Your objective:
Nothing may be left out or changed. Print every entry.
::::::::
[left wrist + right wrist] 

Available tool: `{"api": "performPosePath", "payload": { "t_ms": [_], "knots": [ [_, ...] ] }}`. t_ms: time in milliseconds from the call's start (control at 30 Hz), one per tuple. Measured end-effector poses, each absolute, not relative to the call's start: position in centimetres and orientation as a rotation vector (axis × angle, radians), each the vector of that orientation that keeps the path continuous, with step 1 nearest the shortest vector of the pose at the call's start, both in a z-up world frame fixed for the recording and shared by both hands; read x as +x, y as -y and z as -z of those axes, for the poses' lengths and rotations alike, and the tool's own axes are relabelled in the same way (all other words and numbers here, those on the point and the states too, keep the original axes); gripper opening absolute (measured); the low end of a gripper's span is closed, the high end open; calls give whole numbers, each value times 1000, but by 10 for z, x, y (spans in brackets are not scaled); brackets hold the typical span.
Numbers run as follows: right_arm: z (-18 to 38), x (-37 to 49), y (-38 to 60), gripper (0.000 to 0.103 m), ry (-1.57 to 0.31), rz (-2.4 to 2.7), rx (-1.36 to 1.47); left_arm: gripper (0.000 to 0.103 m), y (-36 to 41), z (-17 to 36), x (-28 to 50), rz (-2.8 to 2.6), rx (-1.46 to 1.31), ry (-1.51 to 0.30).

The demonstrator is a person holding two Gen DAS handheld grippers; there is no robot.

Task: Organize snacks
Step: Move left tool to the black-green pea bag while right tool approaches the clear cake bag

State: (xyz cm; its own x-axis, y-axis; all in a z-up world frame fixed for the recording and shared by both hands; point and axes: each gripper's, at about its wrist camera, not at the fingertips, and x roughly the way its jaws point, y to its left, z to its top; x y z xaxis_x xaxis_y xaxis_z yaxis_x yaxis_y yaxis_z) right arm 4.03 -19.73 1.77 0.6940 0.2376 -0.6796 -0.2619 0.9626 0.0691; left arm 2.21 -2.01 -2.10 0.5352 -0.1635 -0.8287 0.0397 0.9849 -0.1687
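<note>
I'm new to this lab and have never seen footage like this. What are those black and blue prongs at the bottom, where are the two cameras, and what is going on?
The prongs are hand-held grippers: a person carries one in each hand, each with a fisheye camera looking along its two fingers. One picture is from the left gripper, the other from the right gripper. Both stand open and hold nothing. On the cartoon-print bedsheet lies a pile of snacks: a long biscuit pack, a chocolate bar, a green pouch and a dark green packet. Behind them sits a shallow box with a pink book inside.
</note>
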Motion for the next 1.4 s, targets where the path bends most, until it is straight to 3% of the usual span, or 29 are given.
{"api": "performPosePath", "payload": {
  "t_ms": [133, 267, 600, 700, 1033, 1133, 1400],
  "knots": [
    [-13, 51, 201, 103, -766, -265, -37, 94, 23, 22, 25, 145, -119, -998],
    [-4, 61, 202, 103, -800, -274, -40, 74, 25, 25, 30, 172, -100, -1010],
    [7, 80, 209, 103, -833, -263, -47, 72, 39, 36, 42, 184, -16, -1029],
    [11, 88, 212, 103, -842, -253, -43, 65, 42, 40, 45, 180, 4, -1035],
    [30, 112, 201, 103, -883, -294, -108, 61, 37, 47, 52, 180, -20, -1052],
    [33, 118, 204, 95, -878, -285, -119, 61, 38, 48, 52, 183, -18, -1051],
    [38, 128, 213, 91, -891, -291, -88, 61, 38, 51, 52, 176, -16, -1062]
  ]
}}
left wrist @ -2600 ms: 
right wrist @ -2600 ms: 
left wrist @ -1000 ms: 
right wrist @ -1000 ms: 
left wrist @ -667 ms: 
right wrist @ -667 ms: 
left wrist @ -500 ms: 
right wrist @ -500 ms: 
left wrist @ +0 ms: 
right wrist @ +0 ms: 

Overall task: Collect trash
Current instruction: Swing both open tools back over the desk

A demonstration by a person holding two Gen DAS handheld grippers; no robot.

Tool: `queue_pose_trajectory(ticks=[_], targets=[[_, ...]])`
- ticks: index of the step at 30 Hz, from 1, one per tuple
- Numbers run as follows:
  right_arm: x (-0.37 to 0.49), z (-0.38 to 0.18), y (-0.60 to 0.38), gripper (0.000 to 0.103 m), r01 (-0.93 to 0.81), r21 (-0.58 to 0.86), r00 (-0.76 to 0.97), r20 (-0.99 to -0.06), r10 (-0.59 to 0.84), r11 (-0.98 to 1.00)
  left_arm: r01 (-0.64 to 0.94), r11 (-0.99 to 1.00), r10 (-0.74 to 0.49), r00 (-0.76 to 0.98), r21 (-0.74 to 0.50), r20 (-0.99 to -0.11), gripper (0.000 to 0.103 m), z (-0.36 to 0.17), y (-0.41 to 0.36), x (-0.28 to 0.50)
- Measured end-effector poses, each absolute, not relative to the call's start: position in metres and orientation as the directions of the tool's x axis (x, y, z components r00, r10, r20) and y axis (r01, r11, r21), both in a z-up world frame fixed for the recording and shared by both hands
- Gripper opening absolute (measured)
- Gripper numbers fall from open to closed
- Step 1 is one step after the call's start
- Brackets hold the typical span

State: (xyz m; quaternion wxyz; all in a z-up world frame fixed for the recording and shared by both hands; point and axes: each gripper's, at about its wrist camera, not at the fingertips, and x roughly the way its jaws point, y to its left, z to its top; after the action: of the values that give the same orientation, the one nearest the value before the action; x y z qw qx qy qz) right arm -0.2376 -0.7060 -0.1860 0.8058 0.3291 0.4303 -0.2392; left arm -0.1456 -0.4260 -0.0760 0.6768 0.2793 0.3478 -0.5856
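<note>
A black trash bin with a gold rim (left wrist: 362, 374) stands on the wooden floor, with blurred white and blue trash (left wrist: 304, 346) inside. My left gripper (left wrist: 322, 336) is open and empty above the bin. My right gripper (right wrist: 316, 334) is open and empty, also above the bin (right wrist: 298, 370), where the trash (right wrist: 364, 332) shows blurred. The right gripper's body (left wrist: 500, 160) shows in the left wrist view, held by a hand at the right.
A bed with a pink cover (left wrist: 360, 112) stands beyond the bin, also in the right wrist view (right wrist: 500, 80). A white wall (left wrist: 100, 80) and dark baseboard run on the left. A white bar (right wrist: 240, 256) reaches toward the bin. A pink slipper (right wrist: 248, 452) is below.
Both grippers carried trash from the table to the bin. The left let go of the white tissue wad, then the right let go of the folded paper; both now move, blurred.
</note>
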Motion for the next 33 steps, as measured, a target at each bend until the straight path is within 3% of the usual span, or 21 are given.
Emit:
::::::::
Exercise result:
[left wrist + right wrist] 

Available tool: `{"api": "performPosePath", "payload": { "t_ms": [_], "knots": [ [_, ...] ] }}`. t_ms: time in milliseconds from the call's start (control at 30 Hz), one per tuple. Measured end-effector poses, each absolute, not relative to the call's start: position in centimetres and orientation as a rotation vector (axis × angle, radians), each the vector of that orientation that keeps the path continuous, with step 1 nearest the shortest vector of the pose at the call's start, both in a z-up world frame fixed for the recording and shared by both hands; read x as +x, y as -y and z as -z of those axes, for the poses' lengths and rotations alike, and the tool's own axes are relabelled in the same way (all other words and numbers here, those on the point and the states too, keep the original axes); gripper opening absolute (measured); the low end of a gripper's span is closed, the high end open; calls give whole numbers, each value times 1000, but by 10 for z, x, y (spans in brackets are not scaled); brackets hold the typical span.
Numbers run as follows: right_arm: z (-18 to 38), x (-37 to 49), y (-38 to 60), gripper (0.000 to 0.103 m), ry (-1.57 to 0.31), rz (-2.4 to 2.7), rx (-1.36 to 1.47); left_arm: gripper (0.000 to 0.103 m), y (-36 to 41), z (-17 to 36), x (-28 to 50), rz (-2.8 to 2.6), rx (-1.46 to 1.31), ry (-1.51 to 0.30).

The demonstrator is a person holding two Gen DAS handheld grippers; there is no robot.

Task: Organize snacks
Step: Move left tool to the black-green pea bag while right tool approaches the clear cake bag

State: (xyz cm; its own x-axis, y-axis; all in a z-up world frame fixed for the recording and shared by both hands; point and axes: each gripper's, at about its wrist camera, not at the fingertips, and x roughly the way its jaws point, y to its left, z to its top; x y z xaxis_x xaxis_y xaxis_z yaxis_x yaxis_y yaxis_z) right arm 4.03 -19.73 1.77 0.6940 0.2376 -0.6796 -0.2619 0.9626 0.0691; left arm 2.21 -2.01 -2.10 0.5352 -0.1635 -0.8287 0.0397 0.9849 -0.1687
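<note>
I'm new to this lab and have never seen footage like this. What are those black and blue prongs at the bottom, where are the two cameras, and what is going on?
The prongs are hand-held grippers: a person carries one in each hand, each with a fisheye camera looking along its two fingers. One picture is from the left gripper, the other from the right gripper. Both stand open and hold nothing. On the cartoon-print bedsheet lies a pile of snacks: a long biscuit pack, a chocolate bar, a green pouch and a dark green packet. Behind them sits a shallow box with a pink book inside.
</note>
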Motion for the next 1.4 s, targets where the path bends most, until it is straight to 3% of the usual span, or 29 are given.
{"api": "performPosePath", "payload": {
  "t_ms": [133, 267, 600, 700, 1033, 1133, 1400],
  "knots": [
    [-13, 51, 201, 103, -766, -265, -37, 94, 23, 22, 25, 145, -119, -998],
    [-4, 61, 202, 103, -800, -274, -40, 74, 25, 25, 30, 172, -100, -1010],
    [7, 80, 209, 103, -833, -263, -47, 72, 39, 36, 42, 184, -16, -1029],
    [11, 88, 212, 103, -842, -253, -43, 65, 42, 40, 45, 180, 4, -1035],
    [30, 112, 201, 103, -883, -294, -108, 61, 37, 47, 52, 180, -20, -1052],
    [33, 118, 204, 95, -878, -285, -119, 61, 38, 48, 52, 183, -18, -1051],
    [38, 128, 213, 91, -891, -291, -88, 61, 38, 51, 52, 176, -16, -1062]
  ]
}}
left wrist @ -2600 ms: 
right wrist @ -2600 ms: 
left wrist @ -1000 ms: 
right wrist @ -1000 ms: 
left wrist @ -667 ms: 
right wrist @ -667 ms: 
left wrist @ -500 ms: 
right wrist @ -500 ms: 
left wrist @ +0 ms: 
right wrist @ +0 ms: 

Overall task: Collect trash
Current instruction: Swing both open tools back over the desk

A demonstration by a person holding two Gen DAS handheld grippers; no robot.

Tool: `queue_pose_trajectory(ticks=[_], targets=[[_, ...]])`
- ticks: index of the step at 30 Hz, from 1, one per tuple
- Numbers run as follows:
  right_arm: x (-0.37 to 0.49), z (-0.38 to 0.18), y (-0.60 to 0.38), gripper (0.000 to 0.103 m), r01 (-0.93 to 0.81), r21 (-0.58 to 0.86), r00 (-0.76 to 0.97), r20 (-0.99 to -0.06), r10 (-0.59 to 0.84), r11 (-0.98 to 1.00)
  left_arm: r01 (-0.64 to 0.94), r11 (-0.99 to 1.00), r10 (-0.74 to 0.49), r00 (-0.76 to 0.98), r21 (-0.74 to 0.50), r20 (-0.99 to -0.11), gripper (0.000 to 0.103 m), z (-0.36 to 0.17), y (-0.41 to 0.36), x (-0.28 to 0.50)
- Measured end-effector poses, each absolute, not relative to the call's start: position in metres and orientation as the directions of the tool's x axis (x, y, z components r00, r10, r20) and y axis (r01, r11, r21), both in a z-up world frame fixed for the recording and shared by both hands
- Gripper opening absolute (measured)
- Gripper numbers fall from open to closed
- Step 1 is one step after the call's start
- Brackets hold the typical span

State: (xyz m; quaternion wxyz; all in a z-up world frame fixed for the recording and shared by both hands; point and axes: each gripper's, at about its wrist camera, not at the fingertips, and x roughly the way its jaws point, y to its left, z to its top; after the action: of the values that give the same orientation, the one nearest the value before the action; x y z qw qx qy qz) right arm -0.2376 -0.7060 -0.1860 0.8058 0.3291 0.4303 -0.2392; left arm -0.1456 -0.4260 -0.0760 0.6768 0.2793 0.3478 -0.5856
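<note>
A black trash bin with a gold rim (left wrist: 362, 374) stands on the wooden floor, with blurred white and blue trash (left wrist: 304, 346) inside. My left gripper (left wrist: 322, 336) is open and empty above the bin. My right gripper (right wrist: 316, 334) is open and empty, also above the bin (right wrist: 298, 370), where the trash (right wrist: 364, 332) shows blurred. The right gripper's body (left wrist: 500, 160) shows in the left wrist view, held by a hand at the right.
A bed with a pink cover (left wrist: 360, 112) stands beyond the bin, also in the right wrist view (right wrist: 500, 80). A white wall (left wrist: 100, 80) and dark baseboard run on the left. A white bar (right wrist: 240, 256) reaches toward the bin. A pink slipper (right wrist: 248, 452) is below.
Both grippers carried trash from the table to the bin. The left let go of the white tissue wad, then the right let go of the folded paper; both now move, blurred.
</note>
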Motion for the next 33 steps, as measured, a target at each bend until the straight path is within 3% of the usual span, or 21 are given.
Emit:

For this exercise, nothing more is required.